Free contraception program sharply reduces patient spending in British Columbia

Researchers at UBC found that B.C.'s decision to provide universal, no-cost prescription contraception sharply reduced what patients pay, with the largest financial gains for people in their 20s. Unaffordable contraception is linked to higher rates of unintended pregnancy, which carries significant consequences for health, education and economic equality.

Published in JAMA Health Forum, the study is the first to quantify patient cost impacts after B.C. introduced free prescription contraception in April 2023.

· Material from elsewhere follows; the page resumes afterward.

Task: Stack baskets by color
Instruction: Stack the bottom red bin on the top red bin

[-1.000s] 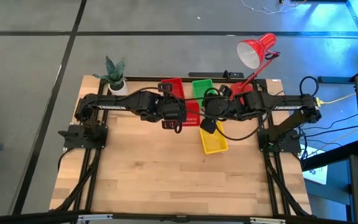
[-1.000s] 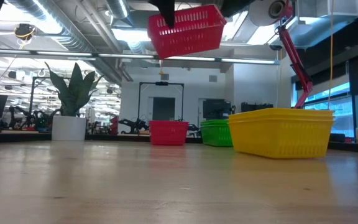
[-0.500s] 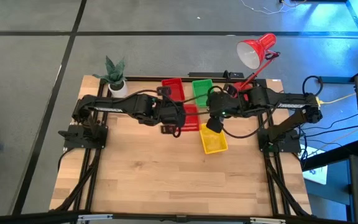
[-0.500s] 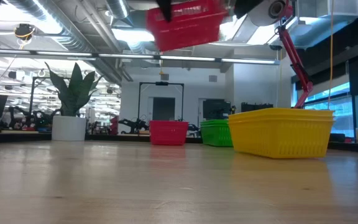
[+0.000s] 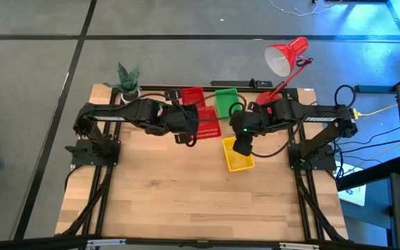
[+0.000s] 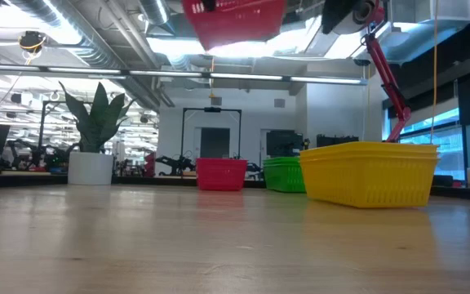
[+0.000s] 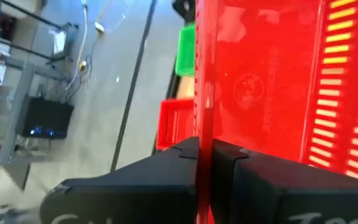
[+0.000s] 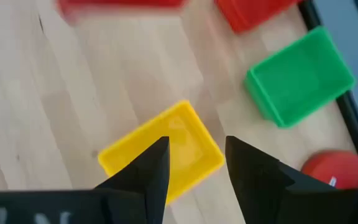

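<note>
My left gripper (image 5: 188, 130) is shut on a red basket (image 5: 209, 121), held high above the table; the low view shows it at the top (image 6: 235, 20). A second red basket (image 5: 192, 94) and a green basket (image 5: 226, 99) rest on their bottoms near the far edge. The yellow basket (image 5: 239, 155) stands nearer, toward the right. My right gripper (image 8: 194, 165) hangs open above the yellow basket (image 8: 166, 149), fingers pointing steeply down and touching nothing. My left gripper pinches one side wall of the red basket at its rim (image 7: 204, 134), on the side toward the table's left. One finger is inside the basket and one outside. The fingers slant downward from the left. The basket hangs lifted clear, its open top up.
A potted plant (image 5: 128, 83) stands at the far left corner. A red desk lamp (image 5: 285, 57) with its base (image 8: 335, 168) is at the far right. The near half of the wooden table (image 5: 186, 194) is bare.
My left gripper has risen and drawn toward the table's far edge with the red basket, which climbs to the top of the low view and stays open side up. My right gripper has tipped more steeply down over the yellow basket, still open.
</note>
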Motion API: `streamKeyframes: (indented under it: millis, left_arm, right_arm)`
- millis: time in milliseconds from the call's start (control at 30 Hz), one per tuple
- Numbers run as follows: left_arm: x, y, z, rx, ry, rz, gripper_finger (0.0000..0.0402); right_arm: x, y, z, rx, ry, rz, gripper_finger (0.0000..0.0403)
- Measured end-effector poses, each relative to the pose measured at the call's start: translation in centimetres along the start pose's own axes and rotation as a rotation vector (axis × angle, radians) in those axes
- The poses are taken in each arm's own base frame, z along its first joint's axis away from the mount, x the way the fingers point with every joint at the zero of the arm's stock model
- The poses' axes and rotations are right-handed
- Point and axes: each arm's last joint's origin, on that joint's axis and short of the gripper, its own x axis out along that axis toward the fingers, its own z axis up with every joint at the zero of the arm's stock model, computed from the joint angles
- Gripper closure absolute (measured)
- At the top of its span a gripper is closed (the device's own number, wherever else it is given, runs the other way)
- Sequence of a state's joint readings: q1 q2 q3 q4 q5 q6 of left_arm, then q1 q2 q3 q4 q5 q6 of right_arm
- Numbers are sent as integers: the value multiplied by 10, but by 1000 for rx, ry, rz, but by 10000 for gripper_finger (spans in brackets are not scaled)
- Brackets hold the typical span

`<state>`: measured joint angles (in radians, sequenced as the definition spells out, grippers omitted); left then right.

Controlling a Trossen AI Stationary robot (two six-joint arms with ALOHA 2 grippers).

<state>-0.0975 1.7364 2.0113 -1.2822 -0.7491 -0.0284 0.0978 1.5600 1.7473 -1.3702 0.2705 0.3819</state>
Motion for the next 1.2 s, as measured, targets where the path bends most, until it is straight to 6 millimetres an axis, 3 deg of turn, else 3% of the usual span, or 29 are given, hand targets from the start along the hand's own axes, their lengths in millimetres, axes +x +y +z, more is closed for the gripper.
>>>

The highest payers gain the most

Before the policy, the pill averaged about $25 per month, while IUDs ranged from $75 to more than $500 up front-and for long-term pill users, lifetime costs could reach $10,000.

Nearly 40 per cent of prescription contraception was not covered by insurance, but was paid out of pocket by patients-the highest rate in Canada and well above most other prescription drugs. Among young adults, that figure was even higher at about 45 per cent. After implementation, their out-of-pocket share fell by roughly 33 percentage points. Across all patient groups, the share of prescriptions with any patient cost dropped to under 10 per cent and to five per cent for prescription contraceptives that were fully covered.

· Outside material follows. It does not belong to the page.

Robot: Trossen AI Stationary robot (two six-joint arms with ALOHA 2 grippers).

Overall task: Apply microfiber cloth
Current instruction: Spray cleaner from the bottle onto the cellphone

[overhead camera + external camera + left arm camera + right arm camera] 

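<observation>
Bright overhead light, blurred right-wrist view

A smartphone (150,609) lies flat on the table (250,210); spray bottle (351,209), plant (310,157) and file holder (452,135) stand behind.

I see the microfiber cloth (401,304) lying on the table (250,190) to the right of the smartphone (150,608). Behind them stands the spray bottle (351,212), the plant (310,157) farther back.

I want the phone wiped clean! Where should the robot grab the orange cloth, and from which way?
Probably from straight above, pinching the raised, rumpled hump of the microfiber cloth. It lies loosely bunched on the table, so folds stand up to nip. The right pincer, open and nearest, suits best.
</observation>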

Two years later, patient spending was 83 per cent lower than expected, translating to average savings of $43 per contraceptive user per year.

People in their 20s are often in a coverage gap. They're off a parent's plan but not yet in jobs with benefits. This policy was particularly important for this group who were most likely to be paying out of pocket."

Dr. Elizabeth Nethery, lead author, postdoctoral researcher at UBC's faculty of pharmaceutical sciences

System costs stable as access expands

The study analyzed pharmacy data from all 10 provinces, using jurisdictions without universal coverage as a comparison. While patient costs fell sharply, total contraceptive spending across patients, insurers and the public system remained essentially unchanged after two years. Researchers also found increased uptake of long-acting reversible contraceptives, including IUDs and implants.

"Universal coverage works," said senior author Dr. Laura Schummers, an assistant professor at UBC. "Removing cost barriers increased uptake of the most effective methods, which helps reduce unintended pregnancy and inequality-adding to strong evidence that universal contraception coverage is essential in Canada."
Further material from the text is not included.